#### THE PROBLEM:
Using the records that follow, reproduce exactly the lines starting at the line containing "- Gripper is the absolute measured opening" and ending at the line containing "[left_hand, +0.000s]". Include both end lines and no pictures.

#### RECORDS FOR THIS TASK:

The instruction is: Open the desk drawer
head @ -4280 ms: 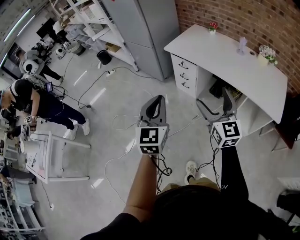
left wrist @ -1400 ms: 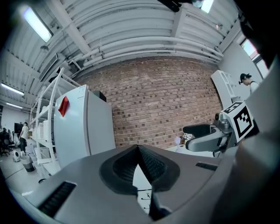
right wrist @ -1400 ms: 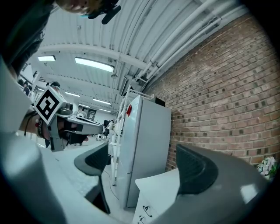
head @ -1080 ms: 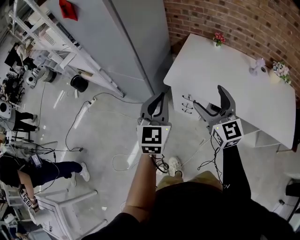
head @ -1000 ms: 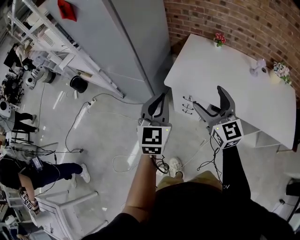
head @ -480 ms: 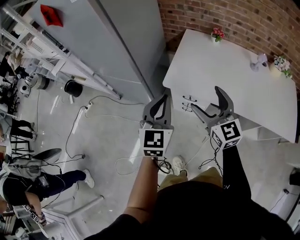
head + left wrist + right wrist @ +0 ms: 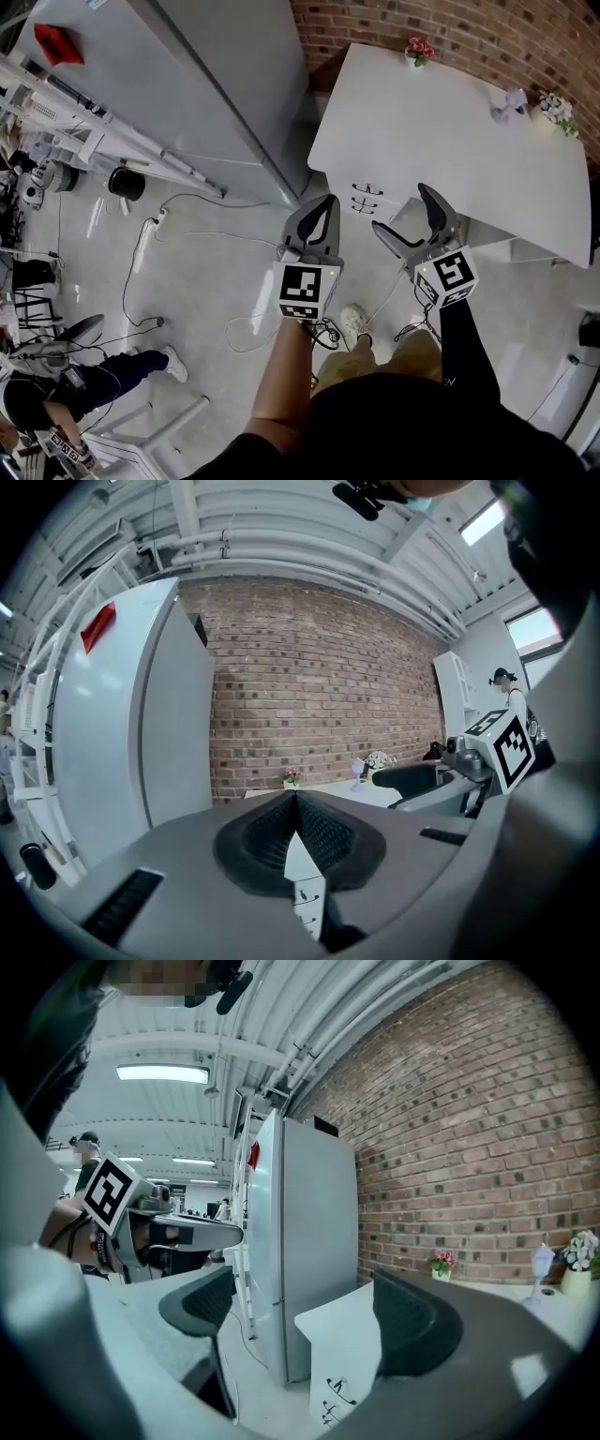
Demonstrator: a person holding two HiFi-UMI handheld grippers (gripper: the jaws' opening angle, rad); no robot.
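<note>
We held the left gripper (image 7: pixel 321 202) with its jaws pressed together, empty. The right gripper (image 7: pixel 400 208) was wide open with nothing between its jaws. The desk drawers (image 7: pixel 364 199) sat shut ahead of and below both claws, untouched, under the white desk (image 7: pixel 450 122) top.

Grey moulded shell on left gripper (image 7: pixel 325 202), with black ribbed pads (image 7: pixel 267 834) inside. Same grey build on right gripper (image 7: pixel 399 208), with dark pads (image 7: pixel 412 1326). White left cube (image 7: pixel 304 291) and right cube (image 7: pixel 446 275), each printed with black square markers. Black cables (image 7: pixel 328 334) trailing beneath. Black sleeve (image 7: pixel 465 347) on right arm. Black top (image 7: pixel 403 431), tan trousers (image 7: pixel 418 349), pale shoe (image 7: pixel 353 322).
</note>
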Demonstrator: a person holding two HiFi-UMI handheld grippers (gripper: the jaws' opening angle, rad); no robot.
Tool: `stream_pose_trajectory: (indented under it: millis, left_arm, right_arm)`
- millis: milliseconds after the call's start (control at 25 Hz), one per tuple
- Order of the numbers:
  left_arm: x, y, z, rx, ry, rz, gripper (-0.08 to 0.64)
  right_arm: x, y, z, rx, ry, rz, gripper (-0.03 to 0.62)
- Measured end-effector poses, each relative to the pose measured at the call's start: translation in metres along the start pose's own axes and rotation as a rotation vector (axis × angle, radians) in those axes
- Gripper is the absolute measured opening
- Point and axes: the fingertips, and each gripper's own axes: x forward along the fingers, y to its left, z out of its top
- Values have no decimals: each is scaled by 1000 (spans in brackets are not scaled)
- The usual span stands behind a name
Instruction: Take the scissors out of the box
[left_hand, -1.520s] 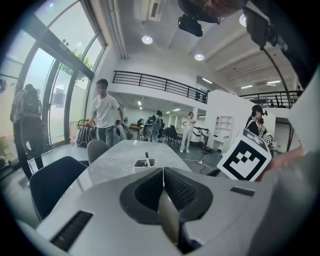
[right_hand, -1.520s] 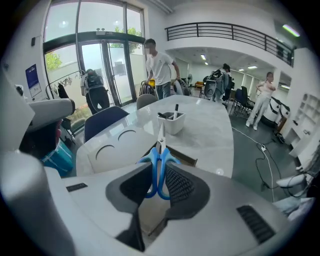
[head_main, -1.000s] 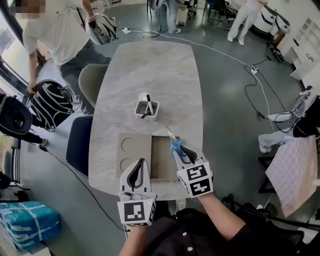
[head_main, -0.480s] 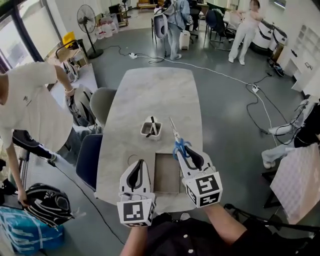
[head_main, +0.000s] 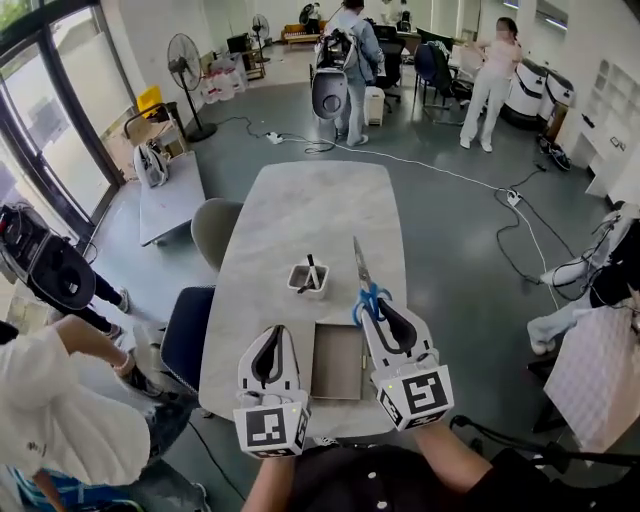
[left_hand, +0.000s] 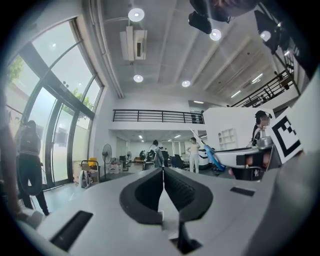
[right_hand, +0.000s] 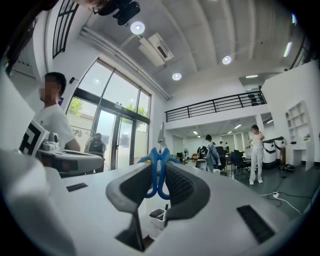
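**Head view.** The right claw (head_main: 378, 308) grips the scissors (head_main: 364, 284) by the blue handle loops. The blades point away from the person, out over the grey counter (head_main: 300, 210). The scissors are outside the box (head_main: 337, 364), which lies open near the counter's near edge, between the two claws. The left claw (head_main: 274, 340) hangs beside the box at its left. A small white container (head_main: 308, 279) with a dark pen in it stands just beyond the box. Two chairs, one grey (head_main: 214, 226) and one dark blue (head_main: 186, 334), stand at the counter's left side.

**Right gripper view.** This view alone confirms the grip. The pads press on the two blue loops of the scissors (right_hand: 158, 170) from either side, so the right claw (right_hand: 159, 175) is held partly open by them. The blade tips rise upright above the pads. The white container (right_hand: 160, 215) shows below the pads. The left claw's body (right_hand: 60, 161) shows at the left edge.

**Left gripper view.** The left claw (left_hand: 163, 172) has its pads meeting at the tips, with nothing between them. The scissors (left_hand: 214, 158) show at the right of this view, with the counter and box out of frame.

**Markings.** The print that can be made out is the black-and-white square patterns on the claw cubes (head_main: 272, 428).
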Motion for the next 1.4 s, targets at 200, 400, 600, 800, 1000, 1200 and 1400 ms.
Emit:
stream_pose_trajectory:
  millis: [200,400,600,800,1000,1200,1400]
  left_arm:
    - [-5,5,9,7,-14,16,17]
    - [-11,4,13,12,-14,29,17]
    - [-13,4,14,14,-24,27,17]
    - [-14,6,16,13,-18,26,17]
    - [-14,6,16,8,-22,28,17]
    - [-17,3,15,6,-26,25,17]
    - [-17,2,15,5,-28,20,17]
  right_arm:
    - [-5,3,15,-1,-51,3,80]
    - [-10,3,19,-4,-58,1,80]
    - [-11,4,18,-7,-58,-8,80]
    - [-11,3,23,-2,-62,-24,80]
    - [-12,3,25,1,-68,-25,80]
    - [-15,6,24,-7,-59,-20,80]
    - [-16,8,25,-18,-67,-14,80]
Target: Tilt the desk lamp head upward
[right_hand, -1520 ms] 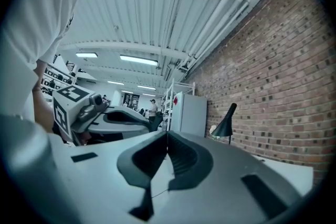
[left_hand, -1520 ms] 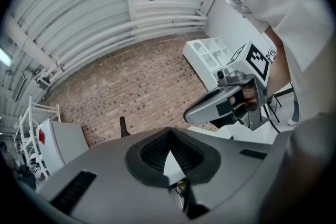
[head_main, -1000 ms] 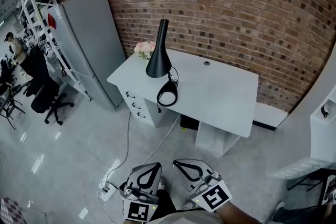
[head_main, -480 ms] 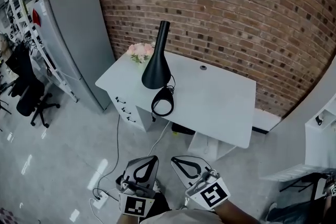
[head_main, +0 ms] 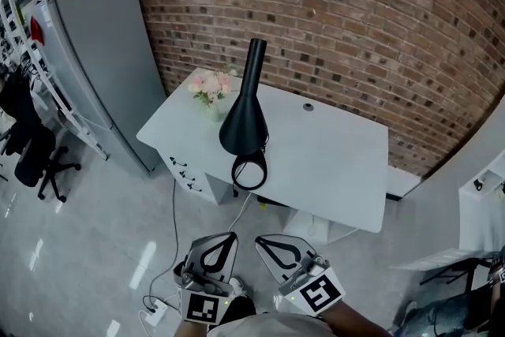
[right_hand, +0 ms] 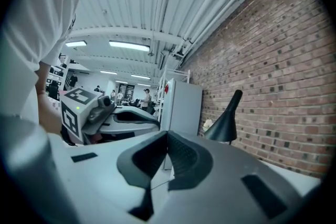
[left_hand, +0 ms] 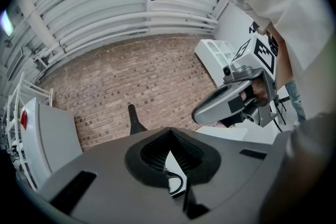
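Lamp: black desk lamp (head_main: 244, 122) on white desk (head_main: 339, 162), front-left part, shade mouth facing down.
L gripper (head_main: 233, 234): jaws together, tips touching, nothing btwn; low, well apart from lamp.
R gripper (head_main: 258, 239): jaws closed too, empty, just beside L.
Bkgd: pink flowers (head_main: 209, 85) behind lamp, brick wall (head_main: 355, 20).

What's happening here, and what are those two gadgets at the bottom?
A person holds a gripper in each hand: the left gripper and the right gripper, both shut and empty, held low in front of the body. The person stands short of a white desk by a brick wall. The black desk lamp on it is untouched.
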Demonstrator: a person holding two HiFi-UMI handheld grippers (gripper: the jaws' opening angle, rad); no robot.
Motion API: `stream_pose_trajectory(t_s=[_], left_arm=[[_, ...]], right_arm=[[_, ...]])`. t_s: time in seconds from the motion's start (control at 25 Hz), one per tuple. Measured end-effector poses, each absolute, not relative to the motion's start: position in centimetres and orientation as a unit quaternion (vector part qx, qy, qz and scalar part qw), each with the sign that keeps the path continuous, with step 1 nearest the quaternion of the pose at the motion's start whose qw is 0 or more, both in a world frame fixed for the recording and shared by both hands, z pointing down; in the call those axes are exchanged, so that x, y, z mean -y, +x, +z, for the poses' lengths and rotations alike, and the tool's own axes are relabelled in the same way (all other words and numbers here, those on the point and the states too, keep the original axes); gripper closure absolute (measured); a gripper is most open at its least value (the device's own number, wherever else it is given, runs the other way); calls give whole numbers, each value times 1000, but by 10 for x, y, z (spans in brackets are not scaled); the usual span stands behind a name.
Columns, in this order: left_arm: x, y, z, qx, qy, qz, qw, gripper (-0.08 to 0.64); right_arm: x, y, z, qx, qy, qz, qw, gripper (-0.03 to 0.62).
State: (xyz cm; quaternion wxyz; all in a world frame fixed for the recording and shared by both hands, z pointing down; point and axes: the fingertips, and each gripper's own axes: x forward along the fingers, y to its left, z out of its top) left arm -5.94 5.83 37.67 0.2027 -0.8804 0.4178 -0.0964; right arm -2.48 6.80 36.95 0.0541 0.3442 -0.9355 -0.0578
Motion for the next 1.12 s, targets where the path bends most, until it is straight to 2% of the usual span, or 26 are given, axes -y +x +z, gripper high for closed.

#### EXERCISE OUTPUT:
- Gripper is the absolute measured opening
- Point and axes: the fingertips, and each gripper's own axes: x forward along the fingers, y to its left, z out of its top
- Values have no decimals: each is scaled by 1000 (spans in brackets are not scaled)
- The usual span stands behind a name
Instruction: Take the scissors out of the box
[left_hand, -1.520s] 
[right_hand, -1.520s] 
[head_main, -1.000s] 
[head_main, -0.480s] 
[head_main, +0.000s] 
[left_hand, +0.000s] 

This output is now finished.